Task brief - Report each line of the records below that uses the word "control".

[Opening Task inputs section]

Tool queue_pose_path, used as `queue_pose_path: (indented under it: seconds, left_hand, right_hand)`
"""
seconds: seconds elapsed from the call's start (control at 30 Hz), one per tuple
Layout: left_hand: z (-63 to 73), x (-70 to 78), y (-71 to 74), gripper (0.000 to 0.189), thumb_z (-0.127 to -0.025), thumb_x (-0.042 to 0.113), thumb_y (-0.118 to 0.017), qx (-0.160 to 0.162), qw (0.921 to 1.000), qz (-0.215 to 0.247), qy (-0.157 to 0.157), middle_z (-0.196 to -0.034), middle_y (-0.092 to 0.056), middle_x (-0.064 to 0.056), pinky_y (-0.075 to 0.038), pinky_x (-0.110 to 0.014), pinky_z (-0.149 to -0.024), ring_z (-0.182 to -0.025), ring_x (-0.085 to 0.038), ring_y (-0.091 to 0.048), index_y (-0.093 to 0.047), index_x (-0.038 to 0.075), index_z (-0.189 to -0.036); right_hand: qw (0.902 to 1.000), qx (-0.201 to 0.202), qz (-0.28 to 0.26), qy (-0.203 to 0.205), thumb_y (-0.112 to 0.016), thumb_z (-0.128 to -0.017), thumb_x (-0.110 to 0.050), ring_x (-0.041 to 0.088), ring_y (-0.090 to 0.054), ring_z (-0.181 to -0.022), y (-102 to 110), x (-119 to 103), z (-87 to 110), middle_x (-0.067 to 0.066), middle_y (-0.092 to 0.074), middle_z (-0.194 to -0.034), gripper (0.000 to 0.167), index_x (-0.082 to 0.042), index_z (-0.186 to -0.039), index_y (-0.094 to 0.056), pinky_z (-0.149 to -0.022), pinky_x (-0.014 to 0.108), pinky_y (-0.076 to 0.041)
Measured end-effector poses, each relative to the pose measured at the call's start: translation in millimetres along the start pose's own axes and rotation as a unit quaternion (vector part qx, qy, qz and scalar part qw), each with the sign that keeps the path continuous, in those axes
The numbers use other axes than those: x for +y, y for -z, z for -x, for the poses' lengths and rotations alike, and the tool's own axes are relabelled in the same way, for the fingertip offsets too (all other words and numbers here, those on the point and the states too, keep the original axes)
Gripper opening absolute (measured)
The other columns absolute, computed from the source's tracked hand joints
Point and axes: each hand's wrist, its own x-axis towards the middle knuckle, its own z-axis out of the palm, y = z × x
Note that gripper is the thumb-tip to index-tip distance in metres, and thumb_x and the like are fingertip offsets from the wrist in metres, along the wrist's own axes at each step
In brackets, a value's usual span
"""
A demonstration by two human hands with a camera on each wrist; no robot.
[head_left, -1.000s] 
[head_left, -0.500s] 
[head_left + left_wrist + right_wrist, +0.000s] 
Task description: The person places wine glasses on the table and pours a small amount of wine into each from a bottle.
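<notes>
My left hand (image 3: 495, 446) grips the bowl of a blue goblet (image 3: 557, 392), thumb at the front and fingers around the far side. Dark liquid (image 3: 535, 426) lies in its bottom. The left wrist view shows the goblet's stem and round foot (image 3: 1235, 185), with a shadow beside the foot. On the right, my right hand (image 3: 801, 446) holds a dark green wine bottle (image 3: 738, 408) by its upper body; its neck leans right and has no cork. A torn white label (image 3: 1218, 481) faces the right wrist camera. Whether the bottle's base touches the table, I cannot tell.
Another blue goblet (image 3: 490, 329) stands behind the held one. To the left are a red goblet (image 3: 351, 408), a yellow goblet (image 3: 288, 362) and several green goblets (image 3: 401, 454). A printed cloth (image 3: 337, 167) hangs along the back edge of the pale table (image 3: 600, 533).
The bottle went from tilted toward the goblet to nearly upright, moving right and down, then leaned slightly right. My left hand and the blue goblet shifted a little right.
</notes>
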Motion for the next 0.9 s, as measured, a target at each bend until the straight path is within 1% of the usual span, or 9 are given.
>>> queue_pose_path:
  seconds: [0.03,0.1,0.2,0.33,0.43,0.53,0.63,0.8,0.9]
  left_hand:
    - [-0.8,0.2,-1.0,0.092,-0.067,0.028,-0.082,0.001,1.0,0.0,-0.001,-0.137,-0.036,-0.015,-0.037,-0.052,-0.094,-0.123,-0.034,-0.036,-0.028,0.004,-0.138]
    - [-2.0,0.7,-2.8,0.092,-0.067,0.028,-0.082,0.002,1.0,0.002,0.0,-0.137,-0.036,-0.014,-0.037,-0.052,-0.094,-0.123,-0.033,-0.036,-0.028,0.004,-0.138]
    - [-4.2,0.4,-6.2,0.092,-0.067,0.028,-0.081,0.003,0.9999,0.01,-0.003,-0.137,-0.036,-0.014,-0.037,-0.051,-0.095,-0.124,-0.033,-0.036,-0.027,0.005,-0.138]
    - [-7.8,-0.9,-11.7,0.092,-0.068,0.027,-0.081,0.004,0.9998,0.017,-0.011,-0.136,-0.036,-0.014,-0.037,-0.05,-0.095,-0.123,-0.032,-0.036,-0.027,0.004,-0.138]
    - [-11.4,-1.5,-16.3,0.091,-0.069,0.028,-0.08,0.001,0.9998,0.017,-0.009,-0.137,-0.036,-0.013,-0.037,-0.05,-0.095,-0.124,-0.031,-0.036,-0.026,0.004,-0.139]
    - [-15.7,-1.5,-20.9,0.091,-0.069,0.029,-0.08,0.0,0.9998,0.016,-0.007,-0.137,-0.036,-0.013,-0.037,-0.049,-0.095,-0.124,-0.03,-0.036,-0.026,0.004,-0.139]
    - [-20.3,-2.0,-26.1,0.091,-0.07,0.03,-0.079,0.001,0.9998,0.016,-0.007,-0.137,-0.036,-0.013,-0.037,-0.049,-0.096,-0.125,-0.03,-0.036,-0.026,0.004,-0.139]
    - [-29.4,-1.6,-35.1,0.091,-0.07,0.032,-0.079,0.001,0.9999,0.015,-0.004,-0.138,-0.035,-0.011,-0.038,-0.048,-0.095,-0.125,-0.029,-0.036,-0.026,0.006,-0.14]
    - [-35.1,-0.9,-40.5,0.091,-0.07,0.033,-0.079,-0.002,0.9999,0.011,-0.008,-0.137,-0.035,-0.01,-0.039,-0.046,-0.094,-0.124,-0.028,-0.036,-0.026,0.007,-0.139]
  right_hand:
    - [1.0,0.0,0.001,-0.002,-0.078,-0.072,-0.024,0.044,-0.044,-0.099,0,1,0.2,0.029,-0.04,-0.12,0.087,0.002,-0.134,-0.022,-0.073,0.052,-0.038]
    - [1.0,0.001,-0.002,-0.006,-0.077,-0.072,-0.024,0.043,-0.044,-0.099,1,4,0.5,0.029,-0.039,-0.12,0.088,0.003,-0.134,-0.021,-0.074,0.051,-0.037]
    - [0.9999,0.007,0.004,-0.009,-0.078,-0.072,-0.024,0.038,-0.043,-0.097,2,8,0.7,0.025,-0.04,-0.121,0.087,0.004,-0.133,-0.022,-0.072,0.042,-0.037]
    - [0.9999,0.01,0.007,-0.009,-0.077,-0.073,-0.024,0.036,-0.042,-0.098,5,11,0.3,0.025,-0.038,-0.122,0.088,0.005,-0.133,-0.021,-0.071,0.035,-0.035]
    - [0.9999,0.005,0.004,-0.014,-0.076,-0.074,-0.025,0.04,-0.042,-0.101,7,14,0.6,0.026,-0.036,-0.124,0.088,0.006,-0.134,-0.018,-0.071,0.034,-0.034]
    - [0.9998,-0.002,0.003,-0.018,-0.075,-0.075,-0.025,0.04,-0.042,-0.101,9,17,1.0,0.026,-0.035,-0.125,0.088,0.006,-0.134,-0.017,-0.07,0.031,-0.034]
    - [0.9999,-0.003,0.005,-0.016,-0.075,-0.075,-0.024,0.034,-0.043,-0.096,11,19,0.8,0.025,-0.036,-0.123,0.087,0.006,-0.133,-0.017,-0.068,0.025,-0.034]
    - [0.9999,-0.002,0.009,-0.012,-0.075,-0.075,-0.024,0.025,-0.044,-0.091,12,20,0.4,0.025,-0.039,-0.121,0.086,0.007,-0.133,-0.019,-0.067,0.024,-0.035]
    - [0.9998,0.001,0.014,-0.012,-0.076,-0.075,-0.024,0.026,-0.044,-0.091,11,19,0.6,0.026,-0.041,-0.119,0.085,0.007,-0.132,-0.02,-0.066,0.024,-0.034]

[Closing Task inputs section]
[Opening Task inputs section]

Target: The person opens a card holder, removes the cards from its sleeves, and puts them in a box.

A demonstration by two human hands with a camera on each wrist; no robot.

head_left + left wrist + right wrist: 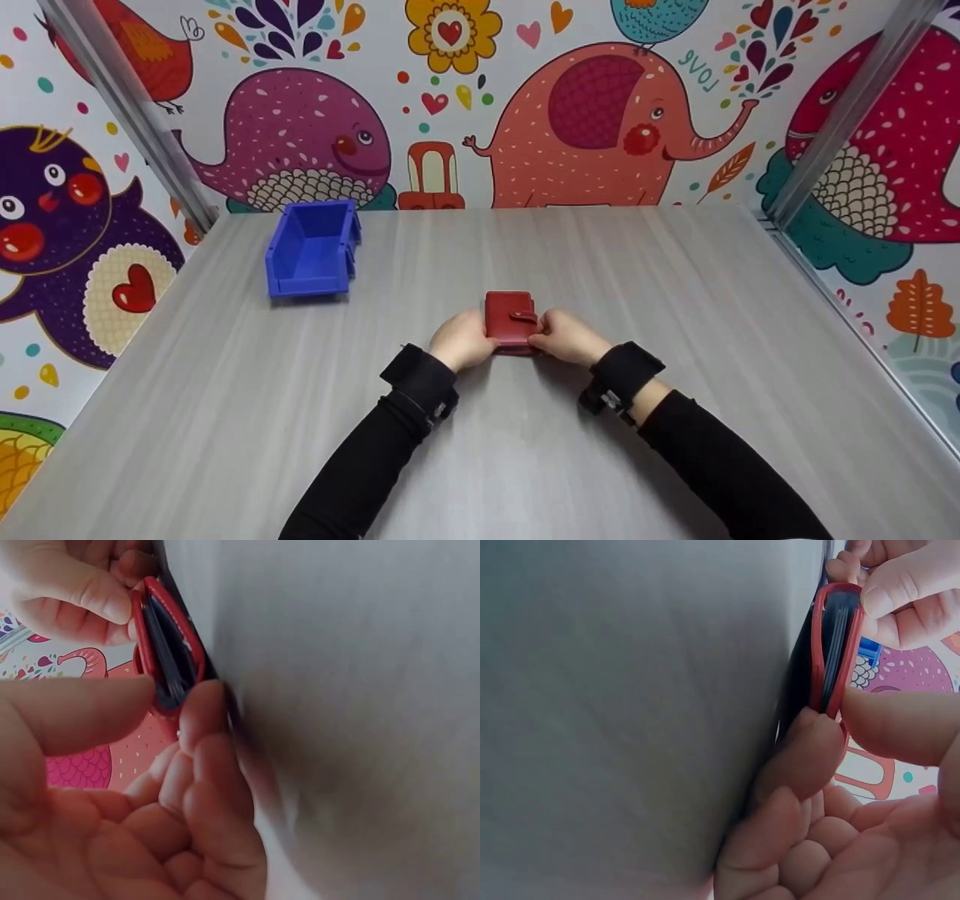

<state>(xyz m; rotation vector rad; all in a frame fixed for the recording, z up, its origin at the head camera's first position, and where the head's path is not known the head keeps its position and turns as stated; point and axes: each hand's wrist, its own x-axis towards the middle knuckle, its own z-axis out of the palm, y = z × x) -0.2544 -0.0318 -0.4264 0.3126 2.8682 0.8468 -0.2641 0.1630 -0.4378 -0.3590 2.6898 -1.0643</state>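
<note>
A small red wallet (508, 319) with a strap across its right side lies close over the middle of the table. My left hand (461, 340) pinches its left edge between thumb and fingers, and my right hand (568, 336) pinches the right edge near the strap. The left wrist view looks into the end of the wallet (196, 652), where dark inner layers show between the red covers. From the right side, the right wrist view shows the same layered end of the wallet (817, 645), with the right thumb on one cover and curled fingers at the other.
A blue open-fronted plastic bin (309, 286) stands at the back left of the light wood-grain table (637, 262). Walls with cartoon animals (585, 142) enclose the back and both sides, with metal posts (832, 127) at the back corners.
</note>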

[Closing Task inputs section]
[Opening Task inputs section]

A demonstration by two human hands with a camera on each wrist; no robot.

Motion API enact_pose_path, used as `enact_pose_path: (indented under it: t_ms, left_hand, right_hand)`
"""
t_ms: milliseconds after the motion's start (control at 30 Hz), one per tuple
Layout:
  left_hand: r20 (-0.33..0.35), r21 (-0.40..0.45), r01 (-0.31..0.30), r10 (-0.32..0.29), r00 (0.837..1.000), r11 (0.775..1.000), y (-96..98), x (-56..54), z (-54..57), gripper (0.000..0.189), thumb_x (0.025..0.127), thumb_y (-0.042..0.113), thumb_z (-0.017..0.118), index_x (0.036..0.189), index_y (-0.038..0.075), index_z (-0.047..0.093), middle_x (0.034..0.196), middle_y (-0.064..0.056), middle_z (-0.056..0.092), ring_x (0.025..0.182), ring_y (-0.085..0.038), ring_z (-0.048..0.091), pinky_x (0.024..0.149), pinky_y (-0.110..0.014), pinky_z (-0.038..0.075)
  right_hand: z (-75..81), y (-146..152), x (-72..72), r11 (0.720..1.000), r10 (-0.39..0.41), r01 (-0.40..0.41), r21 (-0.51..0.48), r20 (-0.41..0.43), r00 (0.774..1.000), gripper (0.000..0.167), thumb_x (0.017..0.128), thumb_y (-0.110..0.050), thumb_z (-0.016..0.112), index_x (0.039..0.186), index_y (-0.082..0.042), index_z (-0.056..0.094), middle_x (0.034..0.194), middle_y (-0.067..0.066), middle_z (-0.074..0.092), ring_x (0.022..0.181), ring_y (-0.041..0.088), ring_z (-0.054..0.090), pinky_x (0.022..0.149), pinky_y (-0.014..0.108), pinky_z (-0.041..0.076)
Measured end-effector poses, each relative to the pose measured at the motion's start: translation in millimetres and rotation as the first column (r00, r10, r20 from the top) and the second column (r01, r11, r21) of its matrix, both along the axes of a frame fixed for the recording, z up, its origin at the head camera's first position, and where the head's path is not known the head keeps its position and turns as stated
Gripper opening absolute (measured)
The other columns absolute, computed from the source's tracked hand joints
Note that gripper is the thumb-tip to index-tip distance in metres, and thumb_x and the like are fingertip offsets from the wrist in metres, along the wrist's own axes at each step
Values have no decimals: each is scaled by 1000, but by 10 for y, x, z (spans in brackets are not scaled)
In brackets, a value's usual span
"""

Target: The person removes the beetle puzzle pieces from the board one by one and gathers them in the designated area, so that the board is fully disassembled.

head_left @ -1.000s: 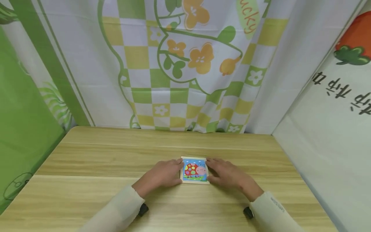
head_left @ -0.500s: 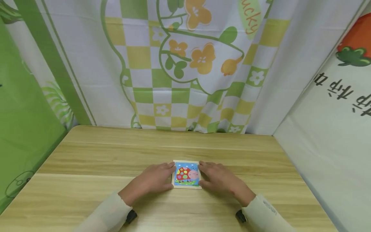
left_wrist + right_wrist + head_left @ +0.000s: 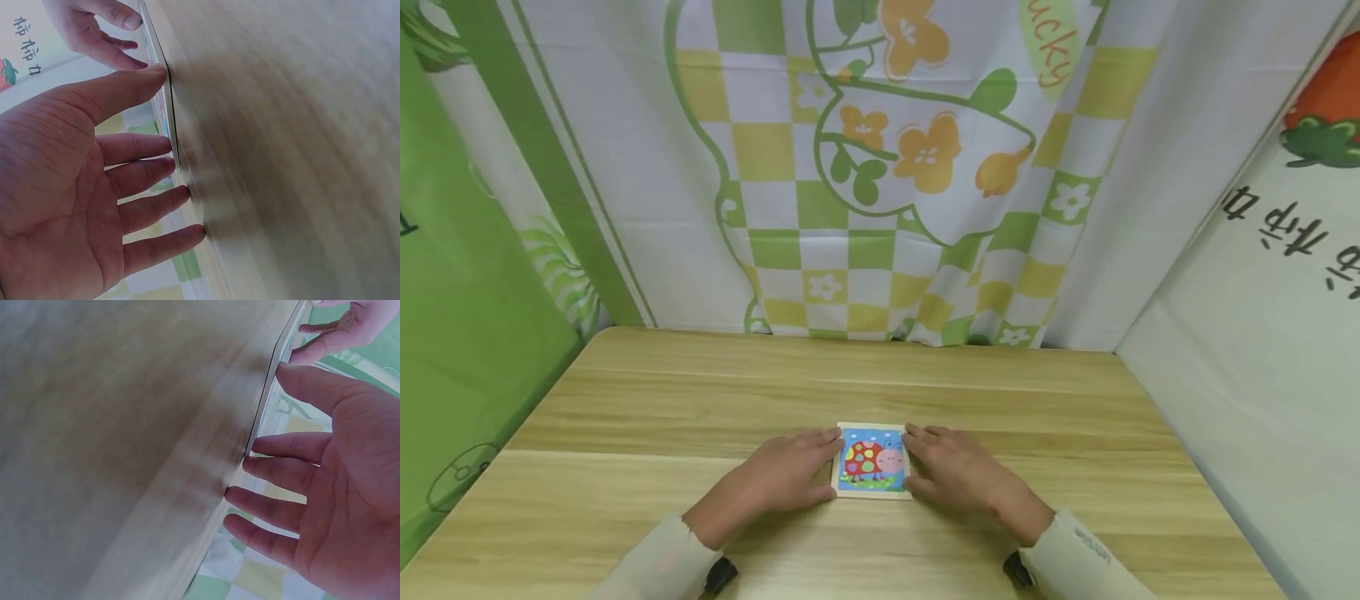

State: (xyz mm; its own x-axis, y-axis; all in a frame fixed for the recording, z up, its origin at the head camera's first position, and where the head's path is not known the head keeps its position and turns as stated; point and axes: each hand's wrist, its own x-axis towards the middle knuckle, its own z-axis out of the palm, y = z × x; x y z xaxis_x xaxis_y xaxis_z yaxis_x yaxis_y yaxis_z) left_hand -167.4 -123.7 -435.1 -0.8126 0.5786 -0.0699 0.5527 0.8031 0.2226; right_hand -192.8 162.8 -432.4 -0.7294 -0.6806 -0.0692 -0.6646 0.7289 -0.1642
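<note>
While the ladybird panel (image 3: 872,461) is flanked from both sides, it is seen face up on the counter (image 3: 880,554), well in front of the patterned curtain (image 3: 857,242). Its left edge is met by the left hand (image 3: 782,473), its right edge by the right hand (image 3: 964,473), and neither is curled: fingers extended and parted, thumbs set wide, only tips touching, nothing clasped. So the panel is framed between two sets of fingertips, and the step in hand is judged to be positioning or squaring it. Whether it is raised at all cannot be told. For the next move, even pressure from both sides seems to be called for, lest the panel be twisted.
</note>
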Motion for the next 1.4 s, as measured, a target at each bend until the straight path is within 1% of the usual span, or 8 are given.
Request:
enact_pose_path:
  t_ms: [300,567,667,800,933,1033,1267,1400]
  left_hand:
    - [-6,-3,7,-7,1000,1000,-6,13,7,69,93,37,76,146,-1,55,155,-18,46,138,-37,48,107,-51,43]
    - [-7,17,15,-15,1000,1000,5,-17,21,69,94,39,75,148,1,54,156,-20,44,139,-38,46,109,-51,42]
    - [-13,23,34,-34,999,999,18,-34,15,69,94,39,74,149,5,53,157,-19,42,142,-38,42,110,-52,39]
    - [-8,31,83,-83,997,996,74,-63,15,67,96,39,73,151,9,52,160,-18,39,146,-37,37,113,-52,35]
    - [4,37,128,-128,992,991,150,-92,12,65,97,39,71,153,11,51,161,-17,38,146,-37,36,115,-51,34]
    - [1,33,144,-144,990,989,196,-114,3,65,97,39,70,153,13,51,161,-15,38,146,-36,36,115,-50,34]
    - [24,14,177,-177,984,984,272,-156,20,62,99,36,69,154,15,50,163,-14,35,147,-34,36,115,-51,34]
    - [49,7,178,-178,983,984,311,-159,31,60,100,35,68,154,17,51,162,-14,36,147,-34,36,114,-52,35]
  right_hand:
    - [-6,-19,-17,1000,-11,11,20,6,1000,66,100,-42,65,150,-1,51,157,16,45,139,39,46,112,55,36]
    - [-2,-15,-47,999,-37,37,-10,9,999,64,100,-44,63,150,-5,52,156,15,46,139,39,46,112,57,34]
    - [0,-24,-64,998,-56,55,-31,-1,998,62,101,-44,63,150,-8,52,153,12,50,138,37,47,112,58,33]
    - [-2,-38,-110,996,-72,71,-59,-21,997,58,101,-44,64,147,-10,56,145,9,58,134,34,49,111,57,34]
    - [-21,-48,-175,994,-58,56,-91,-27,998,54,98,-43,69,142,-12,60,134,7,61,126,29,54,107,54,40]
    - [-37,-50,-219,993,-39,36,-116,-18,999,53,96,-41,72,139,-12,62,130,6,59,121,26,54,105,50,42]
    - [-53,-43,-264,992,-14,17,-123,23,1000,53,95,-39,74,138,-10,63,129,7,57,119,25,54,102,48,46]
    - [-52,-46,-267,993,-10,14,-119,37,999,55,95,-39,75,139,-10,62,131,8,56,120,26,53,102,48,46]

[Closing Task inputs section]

Solution below -
seconds: seconds elapsed from the call's start (control at 30 Hz), one per tuple
t_ms: milliseconds after the motion's start (control at 30 Hz), one per tuple

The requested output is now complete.